=== Assignment ===
Copy the listing exactly; drop the pictures.

=== Information supplied ===

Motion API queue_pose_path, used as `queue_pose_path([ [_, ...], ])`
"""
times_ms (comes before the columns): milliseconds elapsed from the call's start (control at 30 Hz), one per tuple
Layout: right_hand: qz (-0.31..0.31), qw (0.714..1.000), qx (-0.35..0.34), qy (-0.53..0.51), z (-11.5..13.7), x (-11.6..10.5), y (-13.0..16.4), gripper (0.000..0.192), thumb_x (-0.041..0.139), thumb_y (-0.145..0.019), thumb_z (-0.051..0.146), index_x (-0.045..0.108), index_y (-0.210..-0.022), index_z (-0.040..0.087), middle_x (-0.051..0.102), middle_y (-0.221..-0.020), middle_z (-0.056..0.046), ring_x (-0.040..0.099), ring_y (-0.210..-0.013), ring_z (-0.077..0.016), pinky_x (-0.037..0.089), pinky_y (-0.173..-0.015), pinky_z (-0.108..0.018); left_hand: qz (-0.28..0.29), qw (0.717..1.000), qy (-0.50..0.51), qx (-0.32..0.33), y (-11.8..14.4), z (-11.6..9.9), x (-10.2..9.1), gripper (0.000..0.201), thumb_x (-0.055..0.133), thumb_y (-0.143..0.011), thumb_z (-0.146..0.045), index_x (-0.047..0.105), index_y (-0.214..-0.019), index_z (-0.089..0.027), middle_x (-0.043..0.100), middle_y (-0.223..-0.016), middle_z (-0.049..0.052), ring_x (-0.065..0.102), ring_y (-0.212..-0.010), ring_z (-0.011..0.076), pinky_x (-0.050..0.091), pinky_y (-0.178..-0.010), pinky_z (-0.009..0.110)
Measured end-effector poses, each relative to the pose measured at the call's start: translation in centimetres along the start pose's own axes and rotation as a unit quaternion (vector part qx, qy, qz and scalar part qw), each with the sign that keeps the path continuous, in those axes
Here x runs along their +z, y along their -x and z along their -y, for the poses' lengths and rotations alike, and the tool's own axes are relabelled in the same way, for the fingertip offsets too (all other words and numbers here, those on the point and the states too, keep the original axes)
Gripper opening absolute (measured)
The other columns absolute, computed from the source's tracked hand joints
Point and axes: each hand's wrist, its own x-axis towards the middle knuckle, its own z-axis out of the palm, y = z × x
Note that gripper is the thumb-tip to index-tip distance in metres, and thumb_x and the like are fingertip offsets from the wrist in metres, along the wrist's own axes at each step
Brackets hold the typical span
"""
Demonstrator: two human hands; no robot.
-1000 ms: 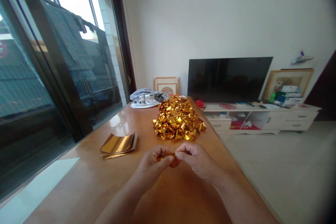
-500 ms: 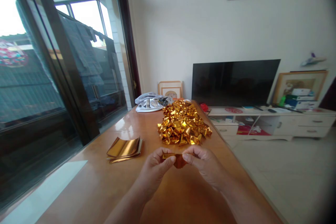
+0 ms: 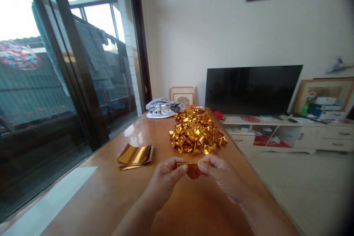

=== Output for this task ===
Motion API queue_pose_path, used as `queue_pose_path([ [_, ...], ])`
"""
times_ms (comes before the columns): milliseconds elapsed from the call's start (control at 30 Hz), one per tuple
Layout: right_hand: qz (-0.31..0.31), qw (0.714..1.000), qx (-0.35..0.34), qy (-0.53..0.51), z (-11.5..13.7), x (-11.6..10.5), y (-13.0..16.4), gripper (0.000..0.192), thumb_x (-0.041..0.139), thumb_y (-0.145..0.019), thumb_z (-0.051..0.146), index_x (-0.045..0.108), index_y (-0.210..-0.022), index_z (-0.040..0.087), middle_x (-0.051..0.102), middle_y (-0.221..-0.020), middle_z (-0.056..0.046), ring_x (-0.040..0.099), ring_y (-0.210..-0.013), ring_z (-0.077..0.016), pinky_x (-0.037..0.089), pinky_y (-0.173..-0.015), pinky_z (-0.108..0.018); left_hand: qz (-0.28..0.29), qw (0.717..1.000), qy (-0.50..0.51), qx (-0.32..0.33), y (-11.8..14.4), z (-11.6..9.9), x (-10.2..9.1), gripper (0.000..0.201), thumb_x (-0.055..0.133), thumb_y (-0.143..0.011), thumb_z (-0.146..0.045), index_x (-0.047..0.105), index_y (-0.214..-0.019), index_z (-0.089..0.027), middle_x (-0.043..0.100), middle_y (-0.223..-0.016), middle_z (-0.049..0.052), ring_x (-0.065..0.102), ring_y (-0.212..-0.010), ring_z (-0.011..0.076), pinky_x (-0.050..0.091), pinky_y (-0.178..-0.010), pinky_z (-0.009..0.110)
Measured end-effector poses, each relative to the pose measured at the call's start: translation in centimetres along the start pose's own axes and rotation as a unit quaternion (vector part qx, qy, qz and scalar part qw), each with the sign that keeps the path continuous, in those axes
Here x runs along their +z, y along their -x and z along their -y, for the poses' lengths and rotations alike, and the tool's own axes are relabelled in the same way, for the fingertip offsets too (all other words and numbers here, those on the point and the states too, keep the original axes)
Gripper opening absolute (measured)
The other columns absolute, computed from the source's tracked hand joints
Point and axes: each hand's wrist, its own x-axis towards the middle knuckle, its own z-axis out of the palm, y = z × x
Note that gripper is the thumb-tip to index-tip distance in metres, and thumb_x and the like are fingertip offsets from the wrist in metres, along the wrist's own axes at each step
Brackets hold the typical span
"""
Demonstrator: two human hands; no robot.
-1000 ms: 
-500 ms: 
+0 ms: 

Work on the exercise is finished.